Battle for Elan intensifies as Royalty Pharma raises bid to $6.7 bn
08 Jun 2013
The hostile takeover battle for Irish neuroscience-focused biotechnology company Elan Corp intensified yesterday after Royalty Pharma increased its offer by 5 per cent to $6.7 billion, its third increase in four months.
Royalty Pharma, which buys royalty streams of patented drugs, sweetened its offer after its earlier bid was accepted by only 7.7 per cent of Elan's shareholders.
With an eye on Elan's lucrative royalties from the multiple sclerosis drug Tysabri, New York-based Royalty Pharma has now raised its offer from $12.50 a share to $13 per share and added a contingent value right worth up to $2.50 per share if Tysabri hits certain sales milestones, taking the deal value to a potential $8 billion.
Royalty said the CVR clause would come into effect if Tysabri owner Biogen Idec is able to get approval for using the drug for treatment in secondary progressive MS before end 2017.
But Royalty Pharma's offer is contingent on Elan shareholders voting against the $-billion Theravance acquisition and two smaller buyouts of privately-owned drug companies, and a £200-million share buyback programme that Elan has proposed.
Elan's board yesterday said that it would look into Royalty Pharma's revised offer "in line with its obligations under Irish takeover law," and advised shareholders to take no action on the bid in the meantime.
The bitter takeover battle began in late February soon after Elan announced that it had sold its interests in its multiple sclerosis treatment drug Tysabri to its US partner Biogen Idec for $3.25 billion plus multi-tiered future royalties on sales of the drug. (See: Biogen Idec to pay Elan Corp $3.25 bn plus for full rights of multiple sclerosis drug Tysabri)
The deal will not only give Royalty Pharma $2.25 billion from the sale of its drug Tysabri to Biogen and continued cash flow from the multi-tiered royalties it will receive in the future from Biogen.
According to the terms of the Tyasbri deal, Elan will receive a royalty of 12 per cent of Tysabri's global net sales for the first 12 months, and then 18 per cent on up to $2 billion of global net sales and 25 per cent on any sales over that amount.

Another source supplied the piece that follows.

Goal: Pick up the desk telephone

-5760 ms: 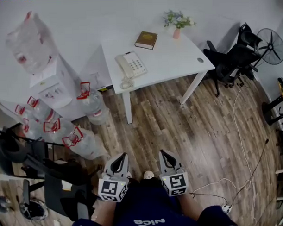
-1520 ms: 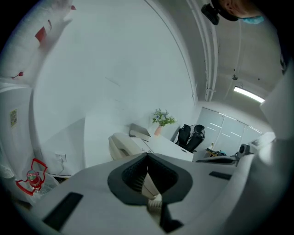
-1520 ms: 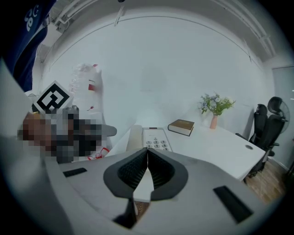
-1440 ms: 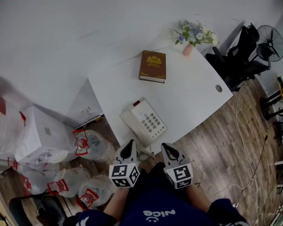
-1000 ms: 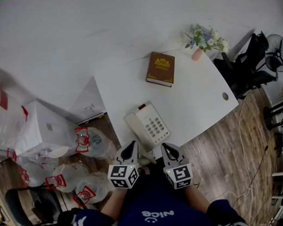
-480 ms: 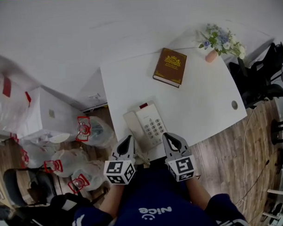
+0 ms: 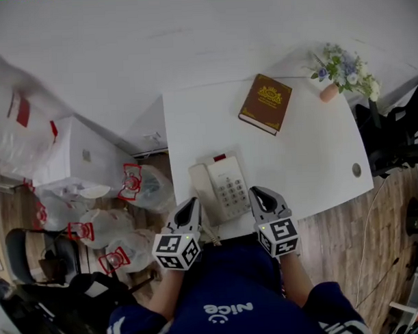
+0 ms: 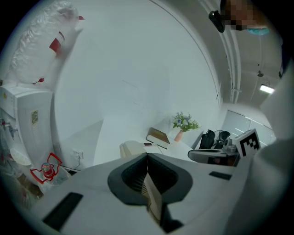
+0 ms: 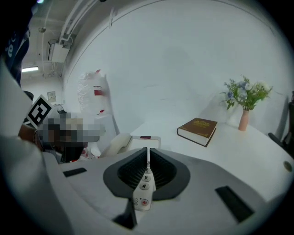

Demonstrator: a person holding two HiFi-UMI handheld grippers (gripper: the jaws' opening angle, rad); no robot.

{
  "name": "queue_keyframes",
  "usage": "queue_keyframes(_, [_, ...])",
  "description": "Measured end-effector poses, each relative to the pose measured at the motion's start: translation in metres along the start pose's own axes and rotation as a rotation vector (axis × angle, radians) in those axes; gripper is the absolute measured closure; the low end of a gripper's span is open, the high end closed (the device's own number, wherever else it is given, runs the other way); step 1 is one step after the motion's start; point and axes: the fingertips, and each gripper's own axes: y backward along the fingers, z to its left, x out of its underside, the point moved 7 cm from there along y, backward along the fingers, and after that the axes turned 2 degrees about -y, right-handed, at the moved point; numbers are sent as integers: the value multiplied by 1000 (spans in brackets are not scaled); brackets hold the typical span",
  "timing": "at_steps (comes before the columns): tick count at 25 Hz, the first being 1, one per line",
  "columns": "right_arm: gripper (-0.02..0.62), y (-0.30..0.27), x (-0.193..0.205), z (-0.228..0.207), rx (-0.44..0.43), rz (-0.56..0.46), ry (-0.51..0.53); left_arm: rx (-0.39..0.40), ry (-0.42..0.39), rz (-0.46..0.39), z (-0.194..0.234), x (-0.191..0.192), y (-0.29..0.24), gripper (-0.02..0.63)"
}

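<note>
The cream desk telephone (image 7: 220, 190) lies near the front edge of the white desk (image 7: 311, 152), its handset on the left and its keypad on the right. My left gripper (image 7: 189, 205) is shut and empty just off the phone's near left corner. Shut and empty too, my right gripper (image 7: 258, 194) hovers just right of the keypad. In the left gripper view the telephone (image 8: 133, 148) lies just past the shut left gripper (image 8: 148, 156). From the right gripper view, the handset (image 9: 117, 143) and keypad keys (image 9: 146, 176) show beyond the shut right gripper (image 9: 147, 150).
A brown book (image 7: 266, 104) lies toward the back of the desk, and a small vase of flowers (image 7: 342, 72) stands at the back right corner. Several water bottles (image 7: 131, 186) and a white dispenser (image 7: 79, 160) stand left of the desk. A black chair (image 7: 399, 136) is at the right.
The view has closed in on the desk. Both grippers, still shut, have come forward until they flank the phone's near end, the right one shifting further right.
</note>
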Motion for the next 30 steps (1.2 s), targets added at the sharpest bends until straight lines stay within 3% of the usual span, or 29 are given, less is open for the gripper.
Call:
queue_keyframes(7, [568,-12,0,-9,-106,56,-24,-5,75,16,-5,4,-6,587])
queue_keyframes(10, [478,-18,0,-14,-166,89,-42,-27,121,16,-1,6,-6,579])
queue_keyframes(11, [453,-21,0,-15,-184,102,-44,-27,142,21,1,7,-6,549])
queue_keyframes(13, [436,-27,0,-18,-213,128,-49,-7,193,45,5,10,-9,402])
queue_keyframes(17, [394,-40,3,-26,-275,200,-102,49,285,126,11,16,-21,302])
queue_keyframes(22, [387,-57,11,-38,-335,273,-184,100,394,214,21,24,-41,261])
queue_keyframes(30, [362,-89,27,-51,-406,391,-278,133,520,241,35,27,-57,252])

Elan has since rejected two bids from Royalty Pharma saying that it undervalued the company, and started using the $3.25 billion it received from the Tyasbri sale for buying back shares worth $1 billion and offering to pay $1 billion to US-based biotech company Theravance for 21-per cent of future royalties on four of its experimental respiratory medicines developed in partnership with GlaxoSmithKline.

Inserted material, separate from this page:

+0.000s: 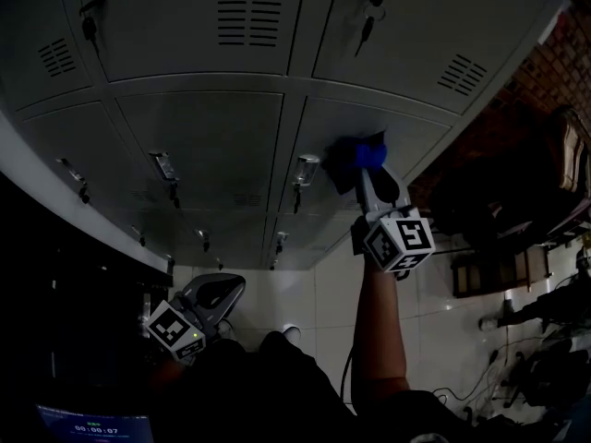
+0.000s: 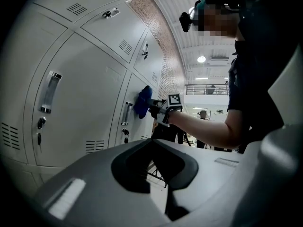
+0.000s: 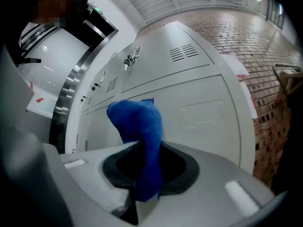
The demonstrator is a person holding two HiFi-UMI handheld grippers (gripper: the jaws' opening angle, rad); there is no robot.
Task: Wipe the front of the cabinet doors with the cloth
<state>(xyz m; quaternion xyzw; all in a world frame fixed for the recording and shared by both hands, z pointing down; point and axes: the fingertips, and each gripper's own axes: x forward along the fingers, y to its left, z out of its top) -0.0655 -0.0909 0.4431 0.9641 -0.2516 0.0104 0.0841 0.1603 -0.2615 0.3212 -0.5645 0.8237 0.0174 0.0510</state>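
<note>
A blue cloth (image 1: 370, 155) is pinched in my right gripper (image 1: 367, 172), which is shut on it and holds it against a grey cabinet door (image 1: 420, 127), right of that door's handle (image 1: 306, 169). In the right gripper view the cloth (image 3: 141, 126) stands up out of the shut jaws at the right gripper (image 3: 144, 150), in front of the door (image 3: 208, 112). My left gripper (image 1: 220, 286) hangs low at the left, away from the doors. The left gripper (image 2: 152, 143) is shut with nothing in it, and its view shows the cloth (image 2: 142, 101) touching the door.
Grey doors in rows carry handles (image 1: 164, 166) and hanging keys (image 1: 367, 12). A brick wall (image 1: 554, 63) meets the cabinet's right end. Dark furniture (image 1: 517, 247) and cables stand on the white tiled floor (image 1: 434, 321) at the right. A small screen (image 1: 92, 425) glows at lower left.
</note>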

Elan also proposed acquiring two small rare disease drugmakers for $380 million, selling one of its drugs in development, buying back $200 million in shares, and issuing $800 million of debt.

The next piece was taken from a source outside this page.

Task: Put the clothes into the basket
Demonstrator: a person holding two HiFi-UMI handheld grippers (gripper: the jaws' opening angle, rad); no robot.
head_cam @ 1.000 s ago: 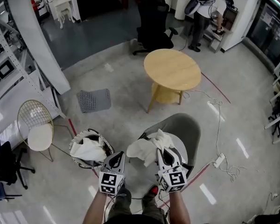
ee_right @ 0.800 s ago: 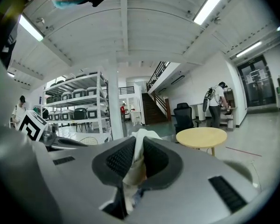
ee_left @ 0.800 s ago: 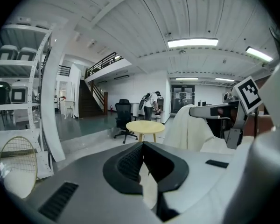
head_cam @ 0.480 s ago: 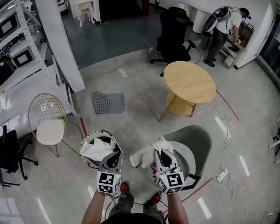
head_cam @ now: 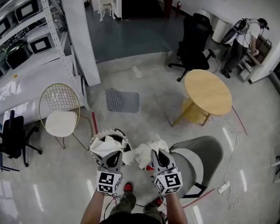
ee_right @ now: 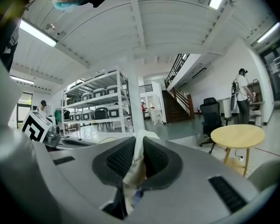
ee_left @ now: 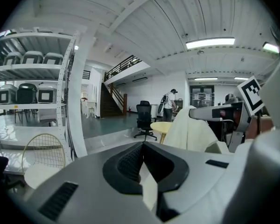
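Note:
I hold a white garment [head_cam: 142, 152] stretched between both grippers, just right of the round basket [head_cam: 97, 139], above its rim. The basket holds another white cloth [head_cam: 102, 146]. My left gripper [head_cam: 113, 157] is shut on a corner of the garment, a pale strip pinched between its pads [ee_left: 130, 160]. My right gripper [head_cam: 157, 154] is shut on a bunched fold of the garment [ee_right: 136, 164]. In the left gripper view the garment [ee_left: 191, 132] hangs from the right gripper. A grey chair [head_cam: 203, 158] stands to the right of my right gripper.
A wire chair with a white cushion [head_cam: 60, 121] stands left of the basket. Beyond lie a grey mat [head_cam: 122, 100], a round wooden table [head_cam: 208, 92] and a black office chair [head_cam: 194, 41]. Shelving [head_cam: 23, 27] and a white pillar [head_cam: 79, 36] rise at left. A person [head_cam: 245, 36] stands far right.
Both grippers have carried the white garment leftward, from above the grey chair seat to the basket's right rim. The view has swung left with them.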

Elan shareholders are scheduled to vote on the deals, but Elan stopped Royalty Pharma from closing its $12.50 a share tender offer by obtaining a temporary restraining order, while the Irish Takeover Panel ruled that if Elan shareholders backed the proposed share buyback and other deals, Royalty Pharma would have to walk away from the transaction.
Founded in 1996, Royalty Pharma holds rights 37 approved and marketed pharmaceutical products, including Johnson & Johnson's Remicade, Merck's Januvia, Sloan-Kettering Cancer Center's US royalty interest in Amgen's Neupogen drug and Gilead's Atripla.
The company had sales $1.39 billion last year.